Has anyone ever dared him to sing?
"We were in Japan and we were looking at a new concert hall with Placido Domingo," Volpe recalls. "The Japanese said that Placido said I would have to sing that night to check the acoustics."
So what did Volpe do?
I said, "What's my fee?" he remembers, laughing.
Of course it's no surprise that a guy from Queens who's spent forty years at the Metropolitan Opera has a story or two to tell. Here's one he recently told to his NYU Business School students:
"An argument broke out in the balcony," Volpe said. "A fistfight ensued, one man left with a bloody nose, and a rather small woman was standing in the aisle saying 'Who's next?'" The class laughed in appreciation.
Volpe's own story began in Astoria and Bayside before the family moved to Long Island, where his Sicilian grandmother introduced him to opera.
"She had one record," Volpe remembers. "My job was to get up and turn it over, and I had to sit there while she was listening to it. That was my first contact with opera."
But Volpe wasn't really the type to sit still. He owned an auto repair shop and a small construction business — while still in high school. Then he went off to St. John's...sort of.
"I went one semester to school," he recalls. "I say one semester — I went two weeks. Then I said, 'I don't have time for this.'"
Volpe wanted to build scenery in the theater, and was told the Met was the place to be. He was called an apprentice carpenter, but in reality he was much more.
"I was telling guys what to do and one of the old-timers was looking at me from stage right. And he said to a fellow who ended up being my first assistant for many years — he said, 'You see that kid over there? The way he walks around? Someday he's going to run this place.'"
Volpe earned the respect of then-general manager Rudolph Bing. But his "let's get the job done" style did ruffle some feathers. Like the time Volpe was cutting scenery and he was approached on stage.
"I said, 'I'm busy here, I don't know who you are, get off the stage' and he said, 'Wait a minute, what are you doing?' and I said, 'What I'm doing is trying to make this production work — we got some wacko designer who designed too much and I have to make it work, so get off the stage.' And the following morning, Mr. Bing invited me into his office and there was this man I'd thrown off the stage. And he said, 'Mr. Volpe, I'd like to formally introduce you to Mr. Zeffirelli.'"
That would be famed movie and opera director Franco Zeffirelli.
Right from the start, Volpe watched and listened and learned every aspect of the business — labor negotiations, budgets, working with the crew and the company. But in 1989, when the general manager's job opened up, he didn't get it.
"There were those who felt that socially it wouldn't work out," Volpe says now. "And there were those who said, 'Who will talk to the artists? 'Cause Joe can't talk to the artists.' In fact, one of the members of that committee apologized to me a few years later, saying 'I was really wrong.'"
"All in all, it worked out better for me that we had this period where this person failed for seven months," he says. "'Cause then they had to come to me."
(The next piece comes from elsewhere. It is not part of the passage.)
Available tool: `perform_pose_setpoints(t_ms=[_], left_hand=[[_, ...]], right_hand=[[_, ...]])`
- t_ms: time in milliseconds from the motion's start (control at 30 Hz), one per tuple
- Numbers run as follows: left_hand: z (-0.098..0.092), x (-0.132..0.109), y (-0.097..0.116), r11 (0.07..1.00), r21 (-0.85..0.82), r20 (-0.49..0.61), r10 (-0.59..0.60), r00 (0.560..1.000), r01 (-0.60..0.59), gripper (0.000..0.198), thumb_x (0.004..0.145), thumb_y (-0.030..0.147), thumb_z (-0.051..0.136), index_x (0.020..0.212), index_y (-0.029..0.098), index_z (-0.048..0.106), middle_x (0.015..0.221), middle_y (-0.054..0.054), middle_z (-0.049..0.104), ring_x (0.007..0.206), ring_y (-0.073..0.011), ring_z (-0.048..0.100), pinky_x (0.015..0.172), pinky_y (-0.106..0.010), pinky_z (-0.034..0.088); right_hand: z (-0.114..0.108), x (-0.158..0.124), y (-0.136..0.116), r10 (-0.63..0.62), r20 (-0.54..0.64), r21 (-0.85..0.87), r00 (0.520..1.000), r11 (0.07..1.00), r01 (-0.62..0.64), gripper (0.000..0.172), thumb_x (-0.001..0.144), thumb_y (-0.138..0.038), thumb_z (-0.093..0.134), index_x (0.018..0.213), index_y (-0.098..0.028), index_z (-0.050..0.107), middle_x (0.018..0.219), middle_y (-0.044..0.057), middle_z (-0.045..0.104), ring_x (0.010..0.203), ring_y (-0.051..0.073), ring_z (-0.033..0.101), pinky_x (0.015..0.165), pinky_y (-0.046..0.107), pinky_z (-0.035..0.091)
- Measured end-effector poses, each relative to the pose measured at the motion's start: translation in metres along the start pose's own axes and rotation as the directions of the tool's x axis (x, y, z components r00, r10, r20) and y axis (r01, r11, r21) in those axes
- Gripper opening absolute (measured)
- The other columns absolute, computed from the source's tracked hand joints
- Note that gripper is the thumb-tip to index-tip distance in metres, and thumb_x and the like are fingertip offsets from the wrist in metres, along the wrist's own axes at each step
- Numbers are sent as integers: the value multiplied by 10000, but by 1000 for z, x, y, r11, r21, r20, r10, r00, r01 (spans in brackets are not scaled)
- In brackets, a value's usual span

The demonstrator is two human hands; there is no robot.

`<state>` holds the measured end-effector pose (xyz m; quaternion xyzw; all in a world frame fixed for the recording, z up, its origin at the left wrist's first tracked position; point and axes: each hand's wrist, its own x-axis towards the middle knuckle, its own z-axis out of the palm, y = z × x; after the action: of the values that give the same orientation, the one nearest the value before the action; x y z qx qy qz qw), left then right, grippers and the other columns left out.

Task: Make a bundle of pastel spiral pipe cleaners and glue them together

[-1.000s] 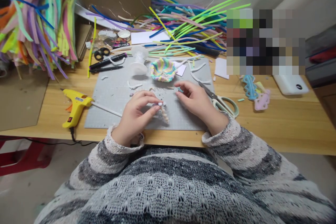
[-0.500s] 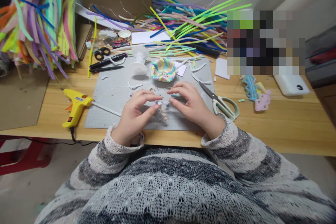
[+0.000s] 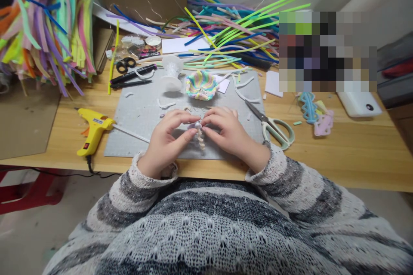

Under Volpe's direction the Met has traveled the world; continued to be heard on the radio (and now over the Internet); established an opera education program for New York City school children; and enjoyed labor peace with workers and performers.
And Volpe has passed on some of the lessons he's learned to his business school students.
"If you operate your life without passion in what you believe in, and it's all just what's in the book, then I don't believe you'll have the opportunities," Volpe says.
In forty years at the met, Joseph Volpe has made his own opportunities. And now, with all he's accomplished, another opportunity awaits.
"I've been lucky to be here, but I'm looking forward to my time out," he says. "Everybody has this concern — 'Joe Volpe, what's he going to do? He works night and day.' Well prior to accepting this job my wife and I had great times together; we'd go to the theater, go all over, and do things. That's what I want back."